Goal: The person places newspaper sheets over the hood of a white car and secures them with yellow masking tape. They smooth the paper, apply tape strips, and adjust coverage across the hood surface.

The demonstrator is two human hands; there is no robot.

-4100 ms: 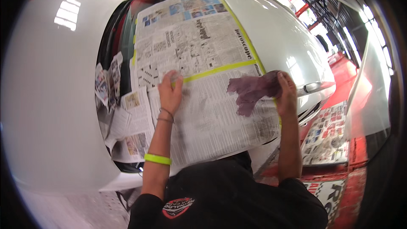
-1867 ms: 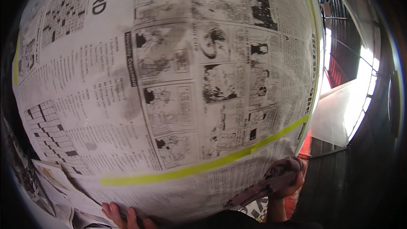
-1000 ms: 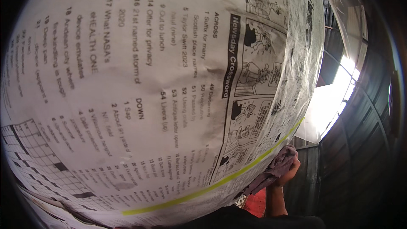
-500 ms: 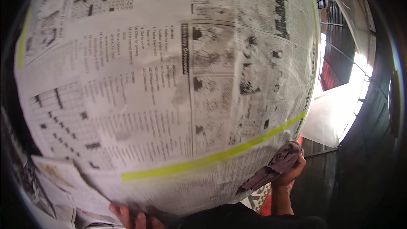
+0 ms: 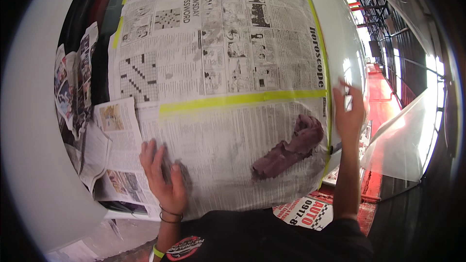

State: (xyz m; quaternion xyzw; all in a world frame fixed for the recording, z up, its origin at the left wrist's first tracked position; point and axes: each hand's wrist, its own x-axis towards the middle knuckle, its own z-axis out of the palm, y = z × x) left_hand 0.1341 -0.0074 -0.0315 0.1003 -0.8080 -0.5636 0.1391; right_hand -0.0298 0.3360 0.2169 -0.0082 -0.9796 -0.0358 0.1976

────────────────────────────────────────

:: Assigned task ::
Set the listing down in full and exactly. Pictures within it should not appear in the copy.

:: Answer below ::
Goal: The person places newspaper sheets over the hood of a white car and secures them with yellow masking tape. They smooth the paper, apply tape strips, and adjust coverage across the hood surface.

The demonstrator is two human hands; there is no robot.

-4100 ms: 
-1867 ms: 
-1000 ms: 
-500 ms: 
+0 ms: 

State: (xyz m; quaternion xyzw; all in a world frame fixed for the recording, z up, its origin at the left wrist's first tracked position; point and axes: each hand's wrist, its own x-axis towards the middle knuckle, its own z-axis out of the palm, y = z × x) left_hand 0.1341 -0.0074 -0.0315 0.1003 -0.8080 -0.5636 0.1391; right_hand -0.0298 0.3360 0.2169 -0.0082 -0.9796 -0.0358 0.1976

This concludes the output.